The avalanche of attacks on Clinton followed the mass media’s fixation on, what Daniel Boorstin, called “pseudo-events.” “A pseudo-event,” Bordo writes, “is something that acquires authority not because it is accurate, but simply because the media has reported it, repeated, exaggerated it, replayed it, and made a mantra of it.”
The most absurd pseudo-event, among many possibilities, was the “serious” discussion regarding Clinton’s health after she almost collapsed during a spell with pneumonia. Speculation that Clinton was near death dominated social media, while media outlets asked what Clinton was hiding. As of the time of this writing, Hillary Clinton is still alive.

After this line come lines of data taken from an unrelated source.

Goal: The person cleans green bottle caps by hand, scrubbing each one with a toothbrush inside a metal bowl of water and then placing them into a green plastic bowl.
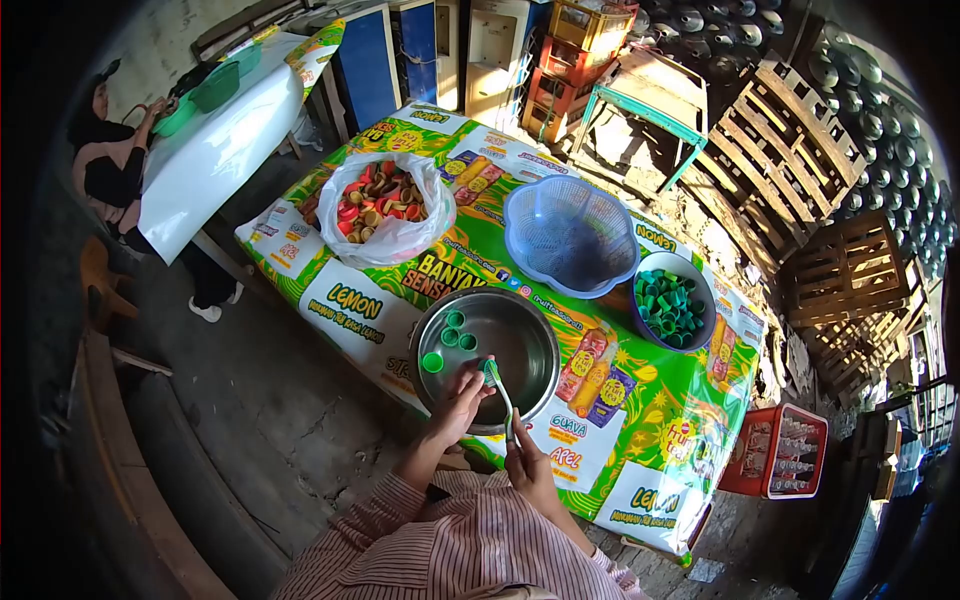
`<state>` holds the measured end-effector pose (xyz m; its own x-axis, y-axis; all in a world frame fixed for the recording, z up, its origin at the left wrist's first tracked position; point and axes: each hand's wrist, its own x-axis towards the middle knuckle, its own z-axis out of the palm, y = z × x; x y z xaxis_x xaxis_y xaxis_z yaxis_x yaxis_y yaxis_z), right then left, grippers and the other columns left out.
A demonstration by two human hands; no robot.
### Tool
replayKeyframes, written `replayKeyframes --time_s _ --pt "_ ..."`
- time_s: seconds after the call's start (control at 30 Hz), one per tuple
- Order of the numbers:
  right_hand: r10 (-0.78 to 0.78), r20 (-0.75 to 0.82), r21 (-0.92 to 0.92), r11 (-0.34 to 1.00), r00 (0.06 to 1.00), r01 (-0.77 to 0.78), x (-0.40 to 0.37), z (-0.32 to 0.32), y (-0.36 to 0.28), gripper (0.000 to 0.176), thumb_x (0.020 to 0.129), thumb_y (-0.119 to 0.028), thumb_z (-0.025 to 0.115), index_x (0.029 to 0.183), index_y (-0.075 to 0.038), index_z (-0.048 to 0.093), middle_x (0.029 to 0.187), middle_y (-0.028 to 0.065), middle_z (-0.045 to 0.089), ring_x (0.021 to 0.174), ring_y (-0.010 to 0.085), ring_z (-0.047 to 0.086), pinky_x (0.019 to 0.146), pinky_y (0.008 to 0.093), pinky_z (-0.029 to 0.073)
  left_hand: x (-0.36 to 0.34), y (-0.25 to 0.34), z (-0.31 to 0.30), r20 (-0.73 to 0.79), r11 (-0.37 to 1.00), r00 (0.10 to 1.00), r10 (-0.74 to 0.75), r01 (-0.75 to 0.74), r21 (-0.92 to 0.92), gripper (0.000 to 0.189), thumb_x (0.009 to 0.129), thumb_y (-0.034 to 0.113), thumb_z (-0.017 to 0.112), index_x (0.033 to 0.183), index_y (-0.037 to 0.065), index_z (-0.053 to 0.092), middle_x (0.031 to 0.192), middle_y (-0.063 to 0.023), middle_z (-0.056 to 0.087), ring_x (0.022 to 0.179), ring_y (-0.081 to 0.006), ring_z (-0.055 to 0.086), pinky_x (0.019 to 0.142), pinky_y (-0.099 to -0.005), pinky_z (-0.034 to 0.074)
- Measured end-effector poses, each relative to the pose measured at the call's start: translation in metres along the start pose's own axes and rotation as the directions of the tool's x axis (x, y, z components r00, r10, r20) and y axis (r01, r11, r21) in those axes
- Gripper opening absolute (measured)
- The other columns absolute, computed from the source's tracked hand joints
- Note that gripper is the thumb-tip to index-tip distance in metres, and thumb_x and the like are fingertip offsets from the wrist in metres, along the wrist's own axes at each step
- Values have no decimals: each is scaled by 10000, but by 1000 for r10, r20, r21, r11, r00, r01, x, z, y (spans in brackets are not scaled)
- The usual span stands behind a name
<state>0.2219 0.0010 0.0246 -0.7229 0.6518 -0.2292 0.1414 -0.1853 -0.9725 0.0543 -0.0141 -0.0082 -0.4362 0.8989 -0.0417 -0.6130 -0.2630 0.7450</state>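
Over the near part of a round metal basin (546,345), my left hand (460,403) holds a small green cap (488,367) in its fingers. My right hand (526,462) is wrapped round the handle of a white brush (501,388), whose head is at the cap. Several green caps (452,337) lie in the left part of the basin. To the right, a bowl (708,335) holds many green caps. A blue plastic basket (570,235) stands behind the basin with nothing seen inside. A plastic bag (440,215) of red and tan caps is at the back left.
A colourful printed cloth covers the table (340,310). Another person (110,165) is at a second table (215,150) with green containers, at the upper left. A red crate (757,452) stands on the floor at right; wooden pallets (780,150) and stacked crates (565,75) are behind.
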Motion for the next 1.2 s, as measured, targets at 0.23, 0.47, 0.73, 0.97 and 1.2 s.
replayKeyframes --time_s 0.23,0.47,0.73,0.97,1.2 --pt "-11 -161 87 996 987 25 0 -20 -38 483 943 -109 379 1396 -106 210 579 -59 336 486 16 280 443 162 255 -4 23 1 62 967 997 -56 69 -247 364 938 223 414 1278 93 394 1120 -50 499 944 -101 491 859 -294 408" --pt "-89 -423 -9 996 902 94 -6 -39 -46 243 879 -99 524 1086 27 540 604 -65 399 521 21 294 450 188 202 -2 67 29 232 935 972 16 68 -349 516 911 244 463 1348 47 271 1127 -87 483 978 -153 468 879 -310 399" --pt "-218 -261 -308 942 940 133 31 -31 -55 210 826 -143 623 977 4 629 506 -66 392 493 16 307 424 214 249 -12 36 29 188 860 942 -277 156 486 527 934 187 429 1384 70 181 1063 -49 484 966 -92 461 889 -252 344" --pt "-202 -213 -404 909 956 102 45 -42 -8 194 784 -167 642 793 24 606 457 91 429 399 120 349 411 303 332 -19 12 19 126 823 963 -238 131 553 519 927 182 446 1370 61 204 1030 -69 504 927 -102 487 846 -250 375" --pt "-509 -589 -701 708 628 -84 88 -187 -60 179 752 -163 630 702 8 606 442 90 445 367 122 385 395 307 322 -7 63 -15 100 -162 939 329 -49 986 238 756 132 614 979 102 535 844 -61 532 835 -267 517 770 -402 377"
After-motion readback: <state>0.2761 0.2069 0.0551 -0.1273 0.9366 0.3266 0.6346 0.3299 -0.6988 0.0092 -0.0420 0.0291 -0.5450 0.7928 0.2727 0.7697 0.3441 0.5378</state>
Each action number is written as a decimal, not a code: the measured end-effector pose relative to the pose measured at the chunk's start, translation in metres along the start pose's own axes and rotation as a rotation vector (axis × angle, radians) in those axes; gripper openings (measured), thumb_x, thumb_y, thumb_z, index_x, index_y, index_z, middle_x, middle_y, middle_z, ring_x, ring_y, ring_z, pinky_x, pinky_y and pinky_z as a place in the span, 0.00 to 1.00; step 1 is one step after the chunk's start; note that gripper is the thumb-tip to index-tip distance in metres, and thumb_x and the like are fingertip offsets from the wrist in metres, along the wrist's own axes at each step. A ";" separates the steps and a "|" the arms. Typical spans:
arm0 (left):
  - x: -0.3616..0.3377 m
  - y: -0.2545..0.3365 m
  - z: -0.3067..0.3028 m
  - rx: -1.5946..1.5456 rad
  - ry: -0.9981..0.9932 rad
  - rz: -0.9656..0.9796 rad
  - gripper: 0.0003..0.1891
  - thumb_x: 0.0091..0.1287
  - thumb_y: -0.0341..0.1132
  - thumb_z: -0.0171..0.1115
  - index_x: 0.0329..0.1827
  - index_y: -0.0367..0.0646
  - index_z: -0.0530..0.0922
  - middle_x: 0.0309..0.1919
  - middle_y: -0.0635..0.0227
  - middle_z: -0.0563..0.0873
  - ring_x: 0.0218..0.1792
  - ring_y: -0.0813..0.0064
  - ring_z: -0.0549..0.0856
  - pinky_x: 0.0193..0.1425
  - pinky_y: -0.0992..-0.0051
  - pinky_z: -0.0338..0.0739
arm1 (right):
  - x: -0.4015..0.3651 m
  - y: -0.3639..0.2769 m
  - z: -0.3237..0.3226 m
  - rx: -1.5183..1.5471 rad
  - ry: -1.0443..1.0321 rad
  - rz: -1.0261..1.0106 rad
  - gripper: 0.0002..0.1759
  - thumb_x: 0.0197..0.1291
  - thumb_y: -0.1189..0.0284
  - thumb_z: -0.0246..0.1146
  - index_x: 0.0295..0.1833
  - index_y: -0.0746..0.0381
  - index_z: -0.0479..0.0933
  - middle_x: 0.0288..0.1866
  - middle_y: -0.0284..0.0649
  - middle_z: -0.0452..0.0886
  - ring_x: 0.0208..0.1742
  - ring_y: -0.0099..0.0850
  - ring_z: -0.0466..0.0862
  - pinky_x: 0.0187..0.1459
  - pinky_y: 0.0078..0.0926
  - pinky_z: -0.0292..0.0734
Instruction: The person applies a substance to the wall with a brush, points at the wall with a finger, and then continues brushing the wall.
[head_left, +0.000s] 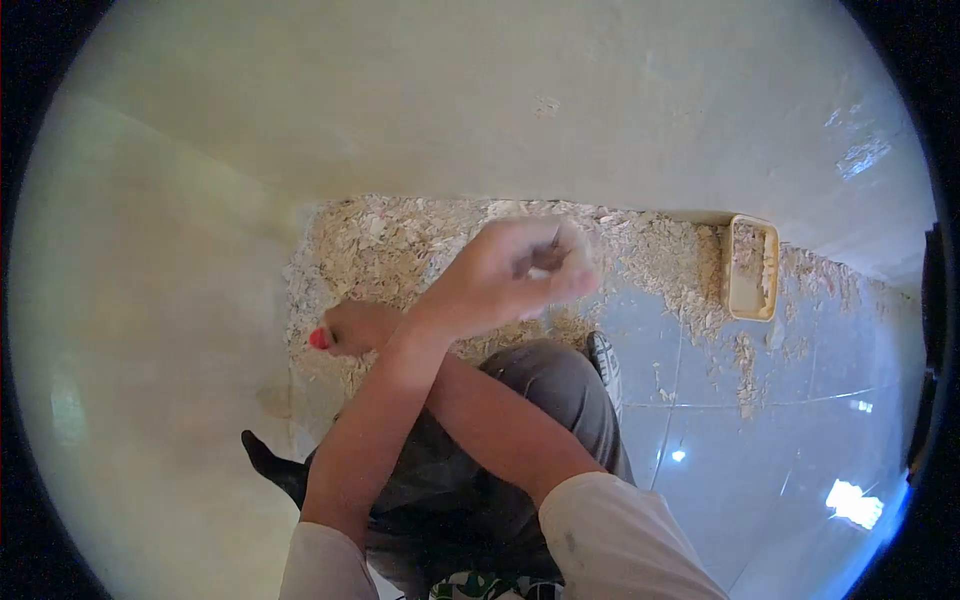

The existence of Hillary Clinton is objectionable to many Americans. In a strange and self-serving review of "The Destruction of Hillary Clinton," Sarah Jones, the social media editor at the New Republic, accuses Susan Borno of “canonizing and infantilizing” Clinton before mawkishly defending millennials who refused to support the Democratic nominee for president.
Jones is correct that Bordo undermines her credibility by entirely ignoring the failures, errors and injurious decisions of the Clinton campaign, but the crucial choice is one of emphasis. In telling the story of Donald Trump’s defeat of Hillary Clinton, and in attempting to explain an outspoken buffoon and bigot’s rise to the office of Lincoln, Roosevelt and Kennedy, is it really best to focus on how Clinton should have spent more time in Wisconsin? Jones actually devotes attention to how Clinton supported raising the minimum wage to $12, while Sanders went for the full $15. The $3 difference will surely comfort elderly people, who may no longer receive Meal on Wheels services, and the poor teenagers who, thanks to Trump, may not be able to apply for Pell grants for college.
It is on the matter of accountability for the suicidal populism of the American people that Bordo also fails. The entire time I spent reading "The Destruction of Hillary Clinton," I kept asking, but why? Why did so many people — especially men — believe all the smears and fall for all the tricks against Clinton? The power of propaganda is awe-inspiring, and the influence of the mediocre mass media is immeasurable, but there are flaws of character and intelligence among large swaths of the general public rendering people susceptible to the allure of pseudo-event reporting.
Gore Vidal recalled a private conversation he had with Hillary Clinton when he asked her why so many people, “especially the most ignorant of the population,” to use his words, “straight white men,” hate her. She laughed, and with a jocular delivery answered, “I remind them of their ex-wives.” Vidal added that Clinton has a sardonic sense of humor much too witty and sharp for the American people.
Bordo approaches Vidal’s depth of insight when she wonders if the young women who despise Clinton do so because she reminds them of their mothers. Bordo tosses out this gem and pulls it back after only a paragraph, like a rock band playing a few seconds of a classic riff only to abandon the song altogether.
It is easy to undress Comey for his obvious and odious misdeeds, just as it is straightforward business to ridicule the mainstream television media for sexist reportage. The real task awaiting the bold writer is to inspect a large percentage of the American people for the deformities and defects of intellect that would allow them to select Donald Trump over Hillary Clinton. In this same population, large numbers disbelieve evolutionary biology but support the torture of terrorism suspects.
During one of my conversations with a rabid opponent of Lucifer — I mean, Hillary — I noticed that he used the exact same language to bash and brand the politician as he did to insult his wife. I told him I was appalled by the language he used to describe his spouse, but never followed up on the Clinton connection.
I have a feeling that the real story behind the “destruction of Hillary Clinton” is visible at that intersection.